Problem requirements ->
Would you restate the data exactly as given?

Data extract ->
□ □ □ □ □ □ □

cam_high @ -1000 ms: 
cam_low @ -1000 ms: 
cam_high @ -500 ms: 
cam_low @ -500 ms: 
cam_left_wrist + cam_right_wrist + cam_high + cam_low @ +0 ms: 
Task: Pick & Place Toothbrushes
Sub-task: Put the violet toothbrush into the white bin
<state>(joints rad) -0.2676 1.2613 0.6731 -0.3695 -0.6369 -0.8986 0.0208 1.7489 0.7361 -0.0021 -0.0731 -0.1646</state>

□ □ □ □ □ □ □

Expected answer ->
cam_high @ -1000 ms: 
cam_low @ -1000 ms: 
cam_high @ -500 ms: 
cam_low @ -500 ms: 
cam_left_wrist + cam_right_wrist + cam_high + cam_low @ +0 ms: 
Task: Pick & Place Toothbrushes
Sub-task: Put the violet toothbrush into the white bin
<state>(joints rad) -0.2676 1.2613 0.6731 -0.3695 -0.6369 -0.8986 0.0208 1.7489 0.7361 -0.0021 -0.0731 -0.1646</state>

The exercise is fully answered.